Recorded information »
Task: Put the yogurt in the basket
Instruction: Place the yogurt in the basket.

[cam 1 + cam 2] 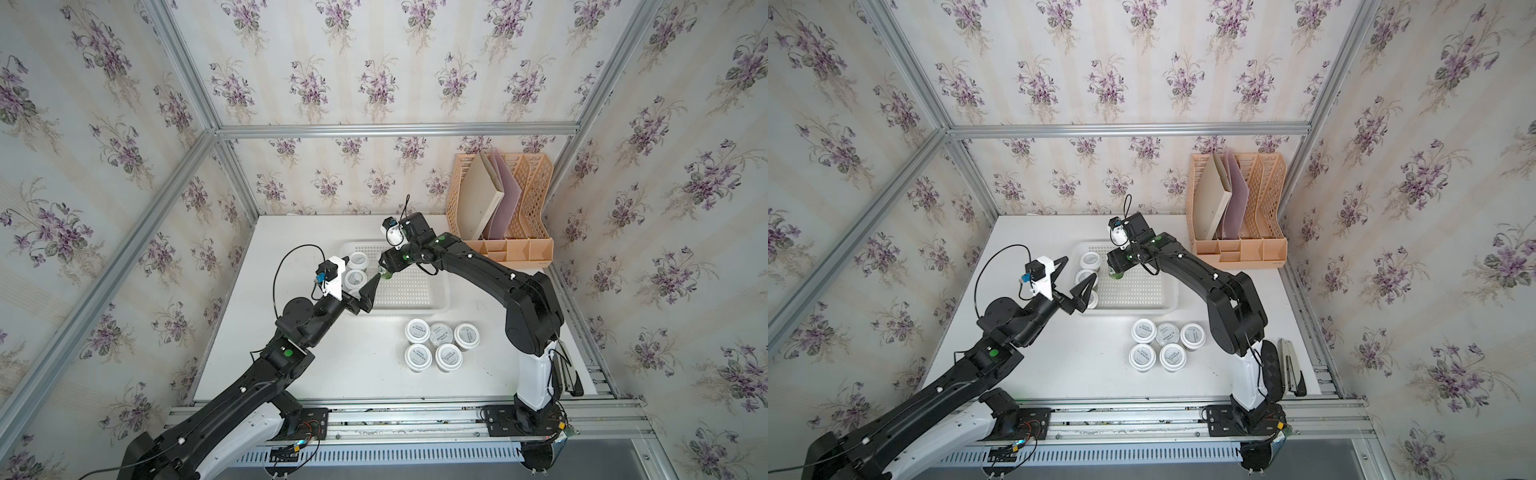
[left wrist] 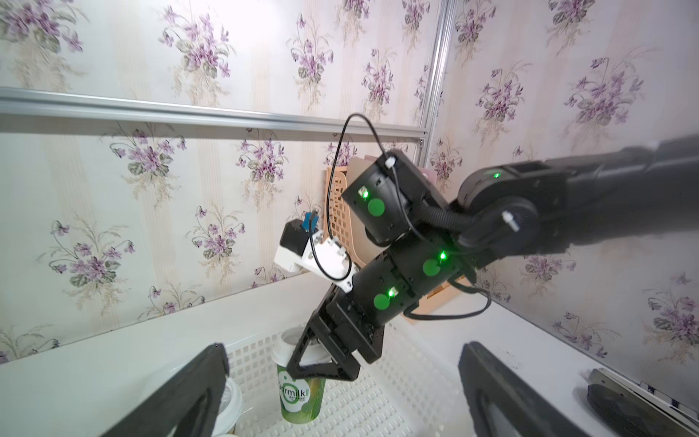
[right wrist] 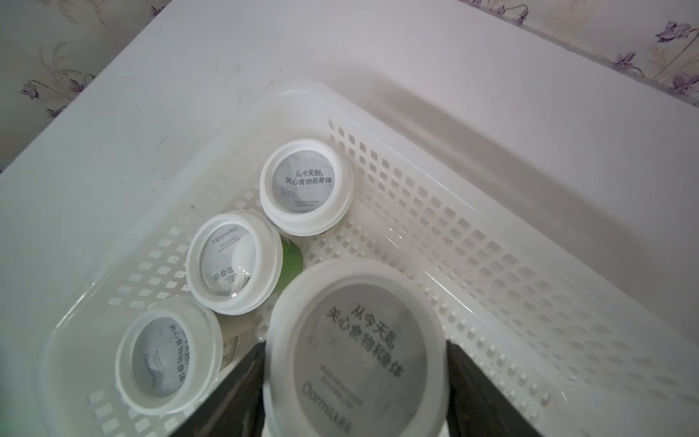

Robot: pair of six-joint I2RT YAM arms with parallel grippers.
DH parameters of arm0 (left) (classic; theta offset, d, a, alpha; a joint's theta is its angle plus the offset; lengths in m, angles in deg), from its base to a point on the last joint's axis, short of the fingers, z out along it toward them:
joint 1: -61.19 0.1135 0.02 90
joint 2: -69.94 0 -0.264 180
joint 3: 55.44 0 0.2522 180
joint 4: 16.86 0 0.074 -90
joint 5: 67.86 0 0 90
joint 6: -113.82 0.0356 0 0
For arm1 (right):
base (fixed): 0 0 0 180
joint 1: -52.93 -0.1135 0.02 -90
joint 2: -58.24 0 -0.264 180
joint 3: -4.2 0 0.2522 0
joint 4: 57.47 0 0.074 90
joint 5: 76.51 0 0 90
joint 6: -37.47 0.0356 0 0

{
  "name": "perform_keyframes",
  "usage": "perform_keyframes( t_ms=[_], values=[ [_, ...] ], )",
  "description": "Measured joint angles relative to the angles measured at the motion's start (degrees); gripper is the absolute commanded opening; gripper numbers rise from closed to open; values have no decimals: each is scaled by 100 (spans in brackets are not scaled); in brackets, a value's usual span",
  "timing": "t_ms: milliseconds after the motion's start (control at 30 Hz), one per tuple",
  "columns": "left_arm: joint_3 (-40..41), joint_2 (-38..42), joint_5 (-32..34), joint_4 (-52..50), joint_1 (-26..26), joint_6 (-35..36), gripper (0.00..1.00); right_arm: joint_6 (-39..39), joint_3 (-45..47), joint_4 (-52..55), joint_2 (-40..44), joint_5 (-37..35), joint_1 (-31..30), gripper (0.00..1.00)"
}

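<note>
The white basket [image 1: 415,287] [image 1: 1136,286] lies mid-table. Three yogurt cups with white lids line its left end [image 3: 304,185] [image 3: 234,261] [image 3: 168,353]. My right gripper [image 3: 355,344] [image 1: 384,271] is shut on a fourth yogurt [image 3: 359,352] [image 2: 300,393], upright inside the basket beside that row. Its green base is at or just above the basket floor. My left gripper [image 1: 1082,267] [image 2: 345,350] hangs open over the basket's left end, above the cups and holding nothing. Several more yogurt cups [image 1: 441,344] [image 1: 1166,344] stand clustered on the table in front of the basket.
A peach-orange file rack [image 1: 500,216] with folders stands at the back right corner. A stapler [image 1: 1291,370] lies along the right table edge near the right arm's base. The two arms meet closely over the basket's left part.
</note>
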Motion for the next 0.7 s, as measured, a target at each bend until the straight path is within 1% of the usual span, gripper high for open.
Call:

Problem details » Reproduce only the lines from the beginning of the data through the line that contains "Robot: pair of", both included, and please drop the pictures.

Response »
Task: Put the yogurt in the basket
Instruction: Place the yogurt in the basket.

[cam 1 + cam 2] 
[left wrist] 
[right wrist] 

Robot: pair of six-joint I2RT YAM arms with parallel grippers.

This exercise is done.